Purpose	Nodes	CPU	Cores Per Node	GPU	RAM Per Node	Availability
Setonix Phase 1
Log In	4	2x AMD EPYC 7713 "Milan"	2x 64		256GB	Available from June 2022
CPU computing	504	2x AMD EPYC 7763 "Milan"	2x 64		256GB	Available from June 2022
CPU High mem	8	2x AMD EPYC 7763 "Milan"	2x 64		1TB	Available from June 2022
Data movement	8	2x AMD 7502P	1x 32		128GB	Available from June 2022
Setonix Phase 2 will add the following
Log In	6 (total: 10)	2x AMD EPYC 7713 "Milan"	2x 64		256GB	Available from 2023 allocation round
CPU computing	1088 (total: 1592)	2x AMD EPYC 7763 "Milan"	2x 64		256GB	Available from 2023 allocation round
GPU computing	154	1x AMD optimised 3rd Gen EPYC "Trento"	1x 64	8 GCDs (from 4x "AMD MI250X" cards, each card with 2 GCDs), 128 GB HBM2e	256GB	Available from 2023 allocation round
GPU High mem	38	1x AMD optimised 3rd Gen EPYC "Trento"	1x 64	8 GCDs (from 4x "AMD MI250X" cards, each card with 2 GCDs), 128 GB HBM2e	512GB	Available from 2023 allocation round
Data movement	8 (total: 16)	2x AMD 7502P	1x 32		128GB	Available from 2023 allocation round

The Software

Pawsey has developed new Software Stack Policies which describe the principles behind the configuration, maintenance and support of the scientific software stack on Pawsey systems.

The List of Supported Software provides an overview of software that is centrally installed and supported at Pawsey.

The Accounting Model

With Setonix, Pawsey is moving from an exclusive node usage to a proportional node usage accounting model. While the Service Unit (SU) is still mapped to the hourly usage of CPU cores, users are not charged for whole nodes irrespective of whether they are been fully utilised. With the proportional node usage accounting model, users are charged only for the portion of a node they requested.

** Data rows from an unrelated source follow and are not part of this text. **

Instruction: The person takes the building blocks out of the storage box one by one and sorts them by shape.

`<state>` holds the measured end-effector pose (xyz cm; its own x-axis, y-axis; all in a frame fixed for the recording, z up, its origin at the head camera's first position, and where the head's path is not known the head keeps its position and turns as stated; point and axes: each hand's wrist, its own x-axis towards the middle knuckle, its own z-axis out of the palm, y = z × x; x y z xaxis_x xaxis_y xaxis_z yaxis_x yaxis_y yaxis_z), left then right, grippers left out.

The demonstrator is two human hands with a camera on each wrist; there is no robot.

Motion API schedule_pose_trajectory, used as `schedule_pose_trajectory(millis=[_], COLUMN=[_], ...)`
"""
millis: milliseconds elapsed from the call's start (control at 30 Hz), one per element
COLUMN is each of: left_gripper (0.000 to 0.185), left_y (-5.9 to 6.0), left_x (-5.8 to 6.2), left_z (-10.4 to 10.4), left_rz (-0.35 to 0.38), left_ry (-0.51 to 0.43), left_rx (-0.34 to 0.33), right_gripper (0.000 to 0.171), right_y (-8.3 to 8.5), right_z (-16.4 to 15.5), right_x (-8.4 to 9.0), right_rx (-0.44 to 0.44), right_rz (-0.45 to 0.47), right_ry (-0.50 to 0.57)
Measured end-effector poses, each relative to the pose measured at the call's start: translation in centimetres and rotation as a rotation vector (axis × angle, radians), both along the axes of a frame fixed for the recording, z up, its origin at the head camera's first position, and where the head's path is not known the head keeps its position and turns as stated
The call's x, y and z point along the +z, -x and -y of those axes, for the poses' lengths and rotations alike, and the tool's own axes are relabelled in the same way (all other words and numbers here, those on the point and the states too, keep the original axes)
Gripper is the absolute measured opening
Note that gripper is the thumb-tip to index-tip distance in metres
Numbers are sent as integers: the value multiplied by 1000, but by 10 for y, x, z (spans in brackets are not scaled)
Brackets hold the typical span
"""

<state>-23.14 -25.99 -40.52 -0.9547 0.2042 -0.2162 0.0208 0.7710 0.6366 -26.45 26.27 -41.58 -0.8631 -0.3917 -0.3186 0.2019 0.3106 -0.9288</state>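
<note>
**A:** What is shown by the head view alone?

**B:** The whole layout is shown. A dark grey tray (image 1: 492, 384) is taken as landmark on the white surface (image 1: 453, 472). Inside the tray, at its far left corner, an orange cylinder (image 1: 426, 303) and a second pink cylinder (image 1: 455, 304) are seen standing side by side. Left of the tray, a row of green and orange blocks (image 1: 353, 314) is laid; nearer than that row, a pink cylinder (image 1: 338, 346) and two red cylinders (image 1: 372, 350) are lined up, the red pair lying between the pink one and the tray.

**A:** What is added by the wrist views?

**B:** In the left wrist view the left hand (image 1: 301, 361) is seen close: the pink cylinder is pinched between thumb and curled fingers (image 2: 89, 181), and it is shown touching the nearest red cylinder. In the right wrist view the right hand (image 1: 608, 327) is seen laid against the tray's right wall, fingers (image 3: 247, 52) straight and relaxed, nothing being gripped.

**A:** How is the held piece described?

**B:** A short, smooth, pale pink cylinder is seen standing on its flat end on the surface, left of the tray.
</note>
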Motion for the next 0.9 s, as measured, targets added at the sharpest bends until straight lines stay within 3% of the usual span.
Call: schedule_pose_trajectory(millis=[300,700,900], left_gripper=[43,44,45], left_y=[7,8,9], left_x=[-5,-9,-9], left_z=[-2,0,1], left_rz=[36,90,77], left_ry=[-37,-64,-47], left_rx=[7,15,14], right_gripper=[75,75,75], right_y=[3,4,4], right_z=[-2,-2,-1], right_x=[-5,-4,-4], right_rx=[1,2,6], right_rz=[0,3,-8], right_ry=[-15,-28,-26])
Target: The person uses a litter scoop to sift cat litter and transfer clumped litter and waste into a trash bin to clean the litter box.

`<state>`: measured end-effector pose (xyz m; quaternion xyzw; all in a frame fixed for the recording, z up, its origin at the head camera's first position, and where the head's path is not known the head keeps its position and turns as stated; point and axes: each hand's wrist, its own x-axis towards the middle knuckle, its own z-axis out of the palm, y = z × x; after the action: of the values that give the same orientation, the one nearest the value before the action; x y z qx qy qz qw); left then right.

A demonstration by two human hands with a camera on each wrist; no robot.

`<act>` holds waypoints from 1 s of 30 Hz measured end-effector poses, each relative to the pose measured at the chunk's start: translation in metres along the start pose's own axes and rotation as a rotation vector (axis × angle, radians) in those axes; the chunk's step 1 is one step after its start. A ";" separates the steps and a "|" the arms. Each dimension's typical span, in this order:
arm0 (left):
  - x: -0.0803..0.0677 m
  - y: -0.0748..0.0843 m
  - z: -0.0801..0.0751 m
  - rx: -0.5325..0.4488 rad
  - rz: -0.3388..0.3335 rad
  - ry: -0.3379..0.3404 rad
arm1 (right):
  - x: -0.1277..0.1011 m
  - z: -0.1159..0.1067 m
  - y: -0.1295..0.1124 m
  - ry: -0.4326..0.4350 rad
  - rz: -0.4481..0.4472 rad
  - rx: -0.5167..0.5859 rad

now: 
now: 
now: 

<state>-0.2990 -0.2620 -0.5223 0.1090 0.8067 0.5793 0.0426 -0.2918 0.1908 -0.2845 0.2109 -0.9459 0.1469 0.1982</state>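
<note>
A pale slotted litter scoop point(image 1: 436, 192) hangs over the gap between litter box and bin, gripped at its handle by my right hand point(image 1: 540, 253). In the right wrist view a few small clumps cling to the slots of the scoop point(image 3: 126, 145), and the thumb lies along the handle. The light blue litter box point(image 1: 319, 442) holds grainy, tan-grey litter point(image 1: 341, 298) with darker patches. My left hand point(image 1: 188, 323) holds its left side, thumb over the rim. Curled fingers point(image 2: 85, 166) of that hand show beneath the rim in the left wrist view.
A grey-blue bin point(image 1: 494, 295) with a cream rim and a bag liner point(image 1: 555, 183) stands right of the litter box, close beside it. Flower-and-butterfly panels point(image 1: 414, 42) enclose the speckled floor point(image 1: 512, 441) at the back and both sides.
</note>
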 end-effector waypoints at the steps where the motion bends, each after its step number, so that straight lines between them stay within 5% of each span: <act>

Each CPU compute node of Setonix can run multiple jobs in parallel, submitted by a single user or many users, from any project. Sometimes this configuration is called shared access.

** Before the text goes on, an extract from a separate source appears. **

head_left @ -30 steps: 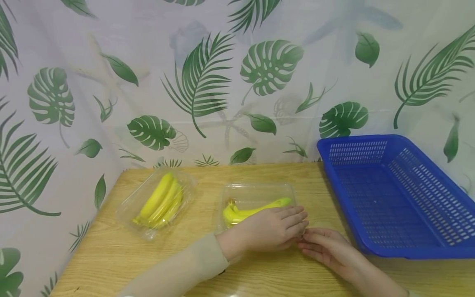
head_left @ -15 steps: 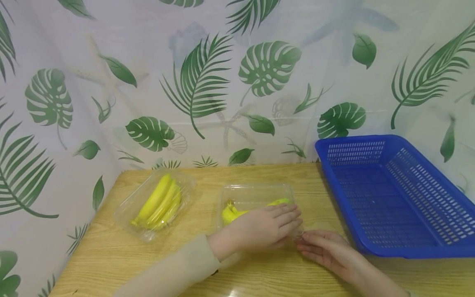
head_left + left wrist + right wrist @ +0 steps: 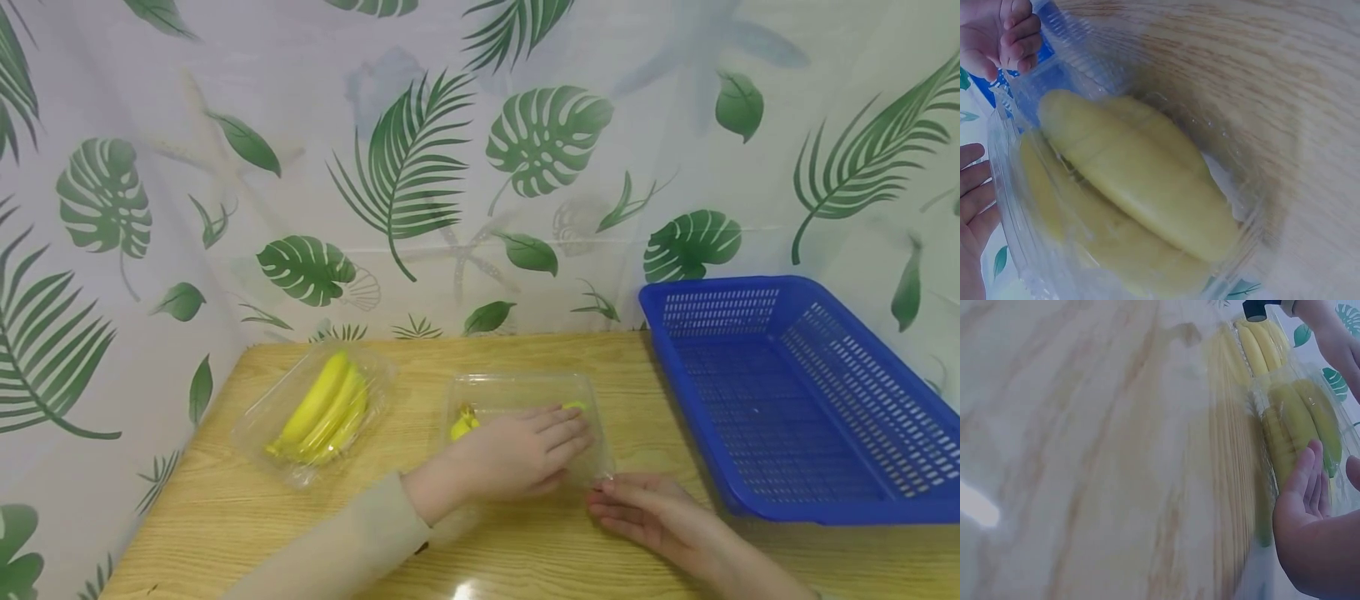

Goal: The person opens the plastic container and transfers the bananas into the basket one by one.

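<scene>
The clear plastic clamshell box of yellow bananas (image 3: 521,417) lies mid-table, long axis left to right. The left hand (image 3: 517,454) rests flat on its lid, fingers straight. The right hand (image 3: 648,512) lies relaxed at its near right corner. The blue perforated plastic basket (image 3: 810,400) stands right; a second clear banana box (image 3: 318,412) lies left.

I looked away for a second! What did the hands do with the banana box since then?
The left hand slid left along the lid of the middle box, covering more of the bananas. The right hand drew back slightly toward the person. The other box and basket stayed put.
</scene>
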Demonstrator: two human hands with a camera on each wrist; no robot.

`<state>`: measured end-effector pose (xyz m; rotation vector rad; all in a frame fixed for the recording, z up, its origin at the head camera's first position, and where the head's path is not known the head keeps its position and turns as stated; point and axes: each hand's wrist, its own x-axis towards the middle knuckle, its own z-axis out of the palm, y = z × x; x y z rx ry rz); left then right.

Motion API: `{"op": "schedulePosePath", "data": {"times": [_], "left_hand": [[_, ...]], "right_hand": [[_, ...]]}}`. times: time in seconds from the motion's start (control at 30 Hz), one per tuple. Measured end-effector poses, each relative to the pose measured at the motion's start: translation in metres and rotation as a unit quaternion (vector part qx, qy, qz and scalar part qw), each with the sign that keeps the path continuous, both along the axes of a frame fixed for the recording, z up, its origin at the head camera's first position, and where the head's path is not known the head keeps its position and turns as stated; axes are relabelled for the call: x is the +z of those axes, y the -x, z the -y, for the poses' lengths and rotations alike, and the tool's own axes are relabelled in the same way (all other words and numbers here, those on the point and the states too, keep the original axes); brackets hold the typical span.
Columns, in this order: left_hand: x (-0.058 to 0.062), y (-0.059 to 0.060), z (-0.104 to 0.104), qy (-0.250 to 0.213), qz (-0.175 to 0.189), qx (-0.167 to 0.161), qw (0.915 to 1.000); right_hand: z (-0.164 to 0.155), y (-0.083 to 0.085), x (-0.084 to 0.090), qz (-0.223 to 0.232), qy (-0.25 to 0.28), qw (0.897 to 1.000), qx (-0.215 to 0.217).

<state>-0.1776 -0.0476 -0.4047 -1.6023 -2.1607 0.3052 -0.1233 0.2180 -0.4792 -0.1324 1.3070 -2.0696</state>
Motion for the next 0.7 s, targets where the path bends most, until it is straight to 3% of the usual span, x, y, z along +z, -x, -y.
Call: {"op": "schedulePosePath", "data": {"times": [0.3,0.7], "left_hand": [[0.0,0.001,0.012,-0.036,0.017,0.002,0.9992],[-0.007,0.002,0.035,-0.042,0.035,0.038,0.9978]], "right_hand": [[0.009,-0.004,-0.002,0.013,0.006,1.0,0.008],[0.026,-0.009,0.0,0.017,0.023,0.999,0.025]]}}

A project that has entirely consumed its service units (SUs) for a given quarter of the year will run its jobs in low priority mode, called extra, for that time period. Furthermore, if its service unit consumption for that same quarter hits the 150% usage mark, users of that project will not be able to run any more jobs for that quarter.

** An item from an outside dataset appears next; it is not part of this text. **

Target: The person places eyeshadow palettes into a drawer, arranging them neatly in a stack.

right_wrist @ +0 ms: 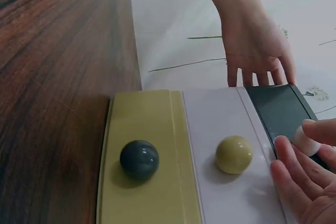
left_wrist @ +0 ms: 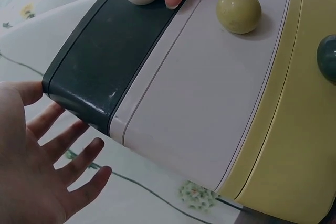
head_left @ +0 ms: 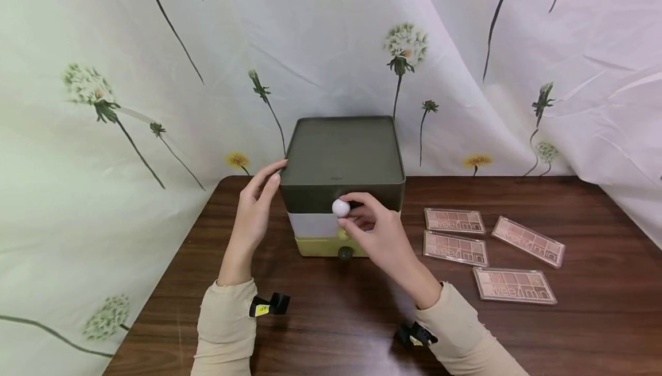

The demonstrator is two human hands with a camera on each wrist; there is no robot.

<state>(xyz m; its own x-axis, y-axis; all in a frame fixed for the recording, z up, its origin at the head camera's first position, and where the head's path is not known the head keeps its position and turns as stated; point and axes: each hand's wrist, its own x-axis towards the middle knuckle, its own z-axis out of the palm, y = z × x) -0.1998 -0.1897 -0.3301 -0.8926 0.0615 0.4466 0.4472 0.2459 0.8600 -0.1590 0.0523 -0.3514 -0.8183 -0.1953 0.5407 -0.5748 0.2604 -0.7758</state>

Pawsey accounting model bases the GPU charging rate on energy consumption. Such approach, designed for Setonix, has a lot of advantages compared to other models, introducing carbon footprint as a primary driver in determining the allocation of computational workflow on heterogeneous resources.

Pawsey and NCI centres are using slightly different accounting models. Researchers applying for allocations on Setonix and Gadi should refer to Table 2 when calculating their allocation requests.

Table 2. Setonix and Gadi service unit models

Resources used	Service Units
Resources used	Gadi CPU: 48 Intel Cascade Lake cores per node GPU: 4 Nvidia V100 GPUs per node	Setonix CPU: 128 AMD Milan cores per node GPU: 4 AMD MI250X GPUs per node
1 CPU core / hour	2	1
1 CPU / hour	48	64
1 CPU node / hour	96	128
1 GPU / hour	36*	128
1 GPU node / hour	144*	512

* calculated based on https://opus.nci.org.au/display/Help/2.2+Job+Cost+Examples for gpuvolta queue

How to estimate Service Units request for Setonix-GPU?

Researchers planning their migration from NVIDIA-based GPU systems like NCI’s Gadi to AMD-based Setonix-GPU should use the following example strategy to calculate their Service Units request.

Simulation walltime on a single NVIDIA V100 GPU: 1h
Safe estimate for Service Units usage on a single Setonix’s AMD MI250X GPU: 1h * 1/2 * 128 = 64 Service Units

Please see: https://www.amd.com/en/graphics/server-accelerators-benchmarks

Setonix-GPU migration pathway

The Setonix’s AMD MI250X GPUs have a very specific migration pathway related to CUDA to HIP and OpenACC to OpenMP conversions. Pawsey is working closely with research groups within PaCER project (https://pawsey.org.au/pacer/) and with vendors to further extend the list of supported codes.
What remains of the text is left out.